Exercise requirements: The output is the lines below from the one with "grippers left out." through the one with "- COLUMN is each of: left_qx", both included, printed exactly and with no other line.

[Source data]
*-*-*
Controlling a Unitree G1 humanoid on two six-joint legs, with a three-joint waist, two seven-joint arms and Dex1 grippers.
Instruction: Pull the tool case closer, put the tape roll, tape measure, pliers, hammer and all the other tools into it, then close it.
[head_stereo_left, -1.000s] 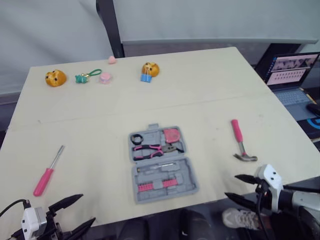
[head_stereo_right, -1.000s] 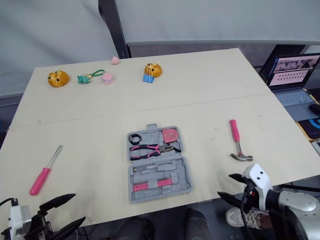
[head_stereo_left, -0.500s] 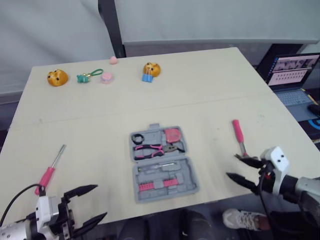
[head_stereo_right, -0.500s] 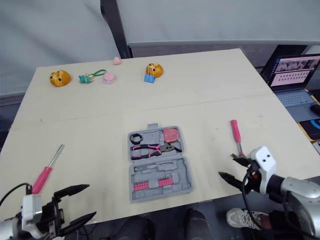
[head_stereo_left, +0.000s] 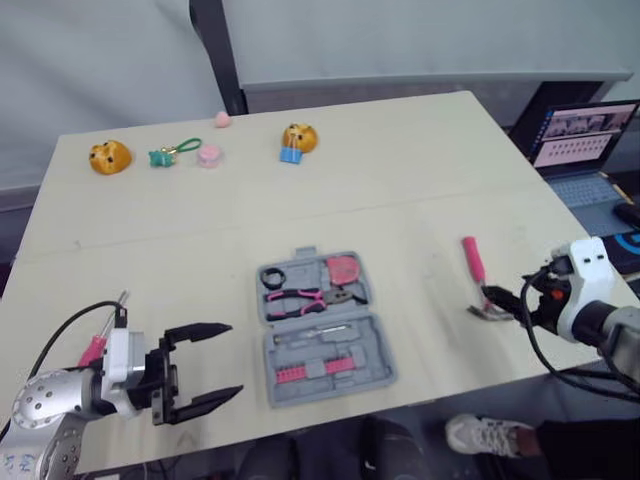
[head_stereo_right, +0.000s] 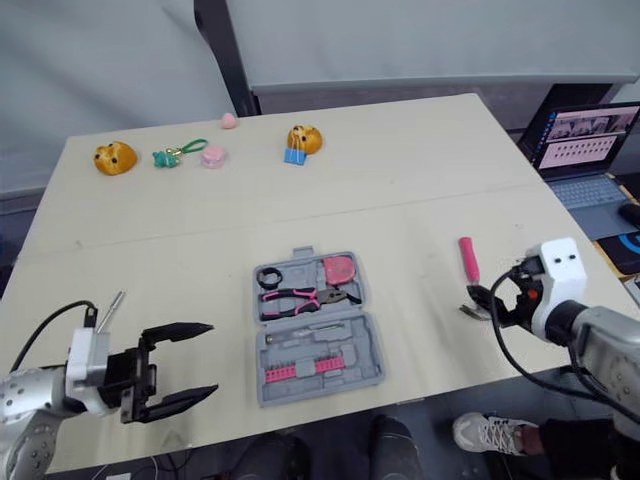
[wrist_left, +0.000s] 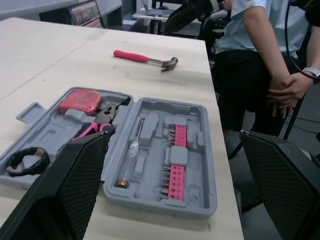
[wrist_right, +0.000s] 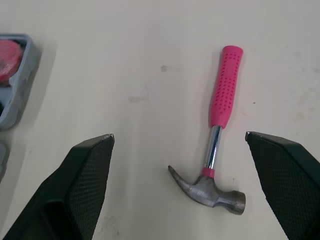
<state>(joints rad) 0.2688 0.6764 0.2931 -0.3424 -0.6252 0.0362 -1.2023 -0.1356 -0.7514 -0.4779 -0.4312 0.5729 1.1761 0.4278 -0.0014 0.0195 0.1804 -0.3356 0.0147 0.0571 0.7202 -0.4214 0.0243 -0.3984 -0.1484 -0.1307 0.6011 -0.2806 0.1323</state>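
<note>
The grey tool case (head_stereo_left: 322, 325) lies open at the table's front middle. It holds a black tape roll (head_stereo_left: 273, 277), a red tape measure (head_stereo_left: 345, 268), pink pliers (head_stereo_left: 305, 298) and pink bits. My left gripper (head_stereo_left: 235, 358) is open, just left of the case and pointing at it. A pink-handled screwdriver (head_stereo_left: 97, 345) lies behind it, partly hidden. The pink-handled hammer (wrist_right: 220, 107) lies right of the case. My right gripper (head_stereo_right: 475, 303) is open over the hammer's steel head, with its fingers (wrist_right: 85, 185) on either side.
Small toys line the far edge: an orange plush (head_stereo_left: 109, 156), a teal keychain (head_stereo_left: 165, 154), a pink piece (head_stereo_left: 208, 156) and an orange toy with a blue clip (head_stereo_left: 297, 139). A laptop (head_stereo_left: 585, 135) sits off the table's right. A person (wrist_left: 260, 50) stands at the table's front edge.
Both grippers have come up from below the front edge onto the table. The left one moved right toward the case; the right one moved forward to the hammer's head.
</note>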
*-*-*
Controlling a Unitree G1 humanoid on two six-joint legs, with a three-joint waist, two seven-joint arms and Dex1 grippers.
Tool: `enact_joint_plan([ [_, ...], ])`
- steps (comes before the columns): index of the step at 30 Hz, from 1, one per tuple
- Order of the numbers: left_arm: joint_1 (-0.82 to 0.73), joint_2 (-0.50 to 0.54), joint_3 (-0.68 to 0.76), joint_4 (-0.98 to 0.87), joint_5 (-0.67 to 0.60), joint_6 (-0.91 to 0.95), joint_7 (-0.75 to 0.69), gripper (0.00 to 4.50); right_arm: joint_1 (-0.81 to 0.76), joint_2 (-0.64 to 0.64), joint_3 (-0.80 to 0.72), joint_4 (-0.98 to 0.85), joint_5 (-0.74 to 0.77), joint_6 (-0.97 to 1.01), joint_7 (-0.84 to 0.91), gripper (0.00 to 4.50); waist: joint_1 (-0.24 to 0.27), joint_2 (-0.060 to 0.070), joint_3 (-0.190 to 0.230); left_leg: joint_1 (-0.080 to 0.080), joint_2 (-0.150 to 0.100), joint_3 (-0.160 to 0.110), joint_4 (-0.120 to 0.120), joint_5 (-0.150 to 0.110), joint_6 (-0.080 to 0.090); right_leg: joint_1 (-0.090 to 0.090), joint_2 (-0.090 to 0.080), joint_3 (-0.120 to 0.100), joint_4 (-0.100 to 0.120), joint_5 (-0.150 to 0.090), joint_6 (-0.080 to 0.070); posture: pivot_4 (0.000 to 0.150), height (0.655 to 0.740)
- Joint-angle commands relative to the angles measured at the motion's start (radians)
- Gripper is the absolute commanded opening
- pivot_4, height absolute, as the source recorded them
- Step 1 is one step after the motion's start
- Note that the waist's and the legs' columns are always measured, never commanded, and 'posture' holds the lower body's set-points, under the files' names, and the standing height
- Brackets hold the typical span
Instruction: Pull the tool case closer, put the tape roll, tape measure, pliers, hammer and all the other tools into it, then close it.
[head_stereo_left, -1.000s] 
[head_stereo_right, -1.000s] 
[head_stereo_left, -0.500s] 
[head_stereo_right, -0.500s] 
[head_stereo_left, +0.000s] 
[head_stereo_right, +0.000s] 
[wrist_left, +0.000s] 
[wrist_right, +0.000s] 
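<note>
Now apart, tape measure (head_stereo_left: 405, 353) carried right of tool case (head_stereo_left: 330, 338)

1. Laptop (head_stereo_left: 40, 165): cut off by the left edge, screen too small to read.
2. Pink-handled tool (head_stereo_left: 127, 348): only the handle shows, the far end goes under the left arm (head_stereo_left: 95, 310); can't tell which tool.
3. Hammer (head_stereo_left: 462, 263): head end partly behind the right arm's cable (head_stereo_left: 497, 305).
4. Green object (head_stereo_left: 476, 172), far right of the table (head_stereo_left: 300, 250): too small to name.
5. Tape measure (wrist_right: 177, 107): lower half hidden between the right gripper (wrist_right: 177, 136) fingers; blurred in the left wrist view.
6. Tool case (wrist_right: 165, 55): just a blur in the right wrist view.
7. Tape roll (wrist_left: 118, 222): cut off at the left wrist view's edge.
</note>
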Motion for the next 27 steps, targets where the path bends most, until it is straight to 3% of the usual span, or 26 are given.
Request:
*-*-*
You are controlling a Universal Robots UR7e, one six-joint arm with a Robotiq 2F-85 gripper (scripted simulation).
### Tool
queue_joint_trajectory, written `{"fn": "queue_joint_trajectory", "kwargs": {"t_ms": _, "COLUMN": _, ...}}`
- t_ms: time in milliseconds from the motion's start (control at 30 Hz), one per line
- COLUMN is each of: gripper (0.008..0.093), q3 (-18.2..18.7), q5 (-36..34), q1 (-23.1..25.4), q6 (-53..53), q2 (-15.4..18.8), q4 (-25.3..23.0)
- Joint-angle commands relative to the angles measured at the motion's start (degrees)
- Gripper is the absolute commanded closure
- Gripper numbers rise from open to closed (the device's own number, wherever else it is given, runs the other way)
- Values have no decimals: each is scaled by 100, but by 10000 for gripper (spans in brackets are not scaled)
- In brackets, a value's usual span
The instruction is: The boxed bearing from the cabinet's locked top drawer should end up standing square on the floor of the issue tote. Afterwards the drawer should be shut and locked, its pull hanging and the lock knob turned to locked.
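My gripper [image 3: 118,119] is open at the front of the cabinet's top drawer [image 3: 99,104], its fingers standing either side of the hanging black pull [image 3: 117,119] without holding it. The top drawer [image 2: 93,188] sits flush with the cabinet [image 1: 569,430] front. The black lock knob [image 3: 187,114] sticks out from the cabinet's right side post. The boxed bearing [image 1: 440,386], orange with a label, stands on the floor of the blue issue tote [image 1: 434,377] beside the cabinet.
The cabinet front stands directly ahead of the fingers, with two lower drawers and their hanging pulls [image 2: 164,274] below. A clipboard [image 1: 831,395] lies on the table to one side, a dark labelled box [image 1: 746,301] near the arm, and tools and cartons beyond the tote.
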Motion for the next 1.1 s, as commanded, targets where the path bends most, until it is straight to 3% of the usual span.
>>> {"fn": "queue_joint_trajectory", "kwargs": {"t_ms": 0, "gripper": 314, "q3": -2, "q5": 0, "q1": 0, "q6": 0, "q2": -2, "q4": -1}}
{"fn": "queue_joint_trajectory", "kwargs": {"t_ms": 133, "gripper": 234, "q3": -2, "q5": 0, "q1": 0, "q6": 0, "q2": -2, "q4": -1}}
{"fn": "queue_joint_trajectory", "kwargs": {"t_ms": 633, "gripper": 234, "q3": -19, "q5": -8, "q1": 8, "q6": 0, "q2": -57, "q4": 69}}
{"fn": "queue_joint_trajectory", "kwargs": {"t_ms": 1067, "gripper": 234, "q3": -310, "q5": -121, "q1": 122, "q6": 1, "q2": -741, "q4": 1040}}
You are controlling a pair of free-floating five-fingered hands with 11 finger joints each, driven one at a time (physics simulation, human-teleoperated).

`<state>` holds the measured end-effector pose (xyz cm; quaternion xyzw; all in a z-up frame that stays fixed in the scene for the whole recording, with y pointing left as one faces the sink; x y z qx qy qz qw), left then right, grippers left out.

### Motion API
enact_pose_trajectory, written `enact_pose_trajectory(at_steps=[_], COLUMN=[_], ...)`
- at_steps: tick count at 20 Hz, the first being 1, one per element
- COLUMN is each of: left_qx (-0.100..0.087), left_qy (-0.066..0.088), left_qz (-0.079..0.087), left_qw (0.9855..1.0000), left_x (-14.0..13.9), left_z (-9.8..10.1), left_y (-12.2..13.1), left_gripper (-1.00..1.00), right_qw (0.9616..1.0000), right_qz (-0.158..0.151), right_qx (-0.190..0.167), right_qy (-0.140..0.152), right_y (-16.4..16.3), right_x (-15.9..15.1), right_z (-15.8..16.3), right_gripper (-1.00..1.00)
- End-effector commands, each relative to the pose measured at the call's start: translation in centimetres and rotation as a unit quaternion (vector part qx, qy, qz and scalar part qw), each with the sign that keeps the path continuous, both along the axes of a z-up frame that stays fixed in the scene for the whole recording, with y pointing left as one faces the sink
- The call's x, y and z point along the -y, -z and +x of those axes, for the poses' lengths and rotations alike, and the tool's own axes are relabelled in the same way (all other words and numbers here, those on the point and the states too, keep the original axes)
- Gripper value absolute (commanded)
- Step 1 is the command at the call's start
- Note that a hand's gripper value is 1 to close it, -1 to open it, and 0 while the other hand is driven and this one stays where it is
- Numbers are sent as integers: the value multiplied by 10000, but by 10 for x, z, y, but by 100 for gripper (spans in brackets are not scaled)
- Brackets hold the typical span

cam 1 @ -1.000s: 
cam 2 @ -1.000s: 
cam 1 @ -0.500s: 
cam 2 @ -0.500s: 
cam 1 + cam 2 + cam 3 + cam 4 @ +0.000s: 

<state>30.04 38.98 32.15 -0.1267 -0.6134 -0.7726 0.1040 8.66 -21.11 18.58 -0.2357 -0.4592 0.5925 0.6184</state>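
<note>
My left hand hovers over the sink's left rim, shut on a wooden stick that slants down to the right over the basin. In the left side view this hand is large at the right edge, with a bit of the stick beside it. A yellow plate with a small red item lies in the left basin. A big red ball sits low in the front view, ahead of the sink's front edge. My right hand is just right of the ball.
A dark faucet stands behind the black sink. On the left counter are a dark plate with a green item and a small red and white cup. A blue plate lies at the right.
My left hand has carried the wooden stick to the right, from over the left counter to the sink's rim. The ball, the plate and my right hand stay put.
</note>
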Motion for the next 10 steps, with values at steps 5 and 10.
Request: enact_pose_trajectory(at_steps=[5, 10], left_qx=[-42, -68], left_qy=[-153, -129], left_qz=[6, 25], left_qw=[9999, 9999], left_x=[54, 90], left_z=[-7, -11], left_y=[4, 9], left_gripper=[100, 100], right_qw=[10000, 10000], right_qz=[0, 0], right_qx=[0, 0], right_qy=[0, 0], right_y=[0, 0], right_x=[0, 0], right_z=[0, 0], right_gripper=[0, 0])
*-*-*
Task output:
`<state>` holds the measured end-effector pose (xyz cm; quaternion xyzw; all in a z-up frame that stays fixed in the scene for the whole recording, with y pointing left as one faces the sink; x y z qx qy qz qw), left then right, grippers left out.

### Motion API
enact_pose_trajectory, written `enact_pose_trajectory(at_steps=[_], COLUMN=[_], ...)`
- at_steps: tick count at 20 Hz, the first being 1, one per element
- COLUMN is each of: left_qx (-0.100..0.087), left_qy (-0.066..0.088), left_qz (-0.079..0.087), left_qw (0.9855..1.0000), left_x (-14.0..13.9), left_z (-9.8..10.1), left_y (-12.2..13.1), left_gripper (-1.00..1.00), right_qw (0.9616..1.0000), right_qz (-0.158..0.151), right_qx (-0.190..0.167), right_qy (-0.140..0.152), right_y (-16.4..16.3), right_x (-15.9..15.1), right_z (-15.8..16.3), right_gripper (-1.00..1.00)

No additional answer is needed.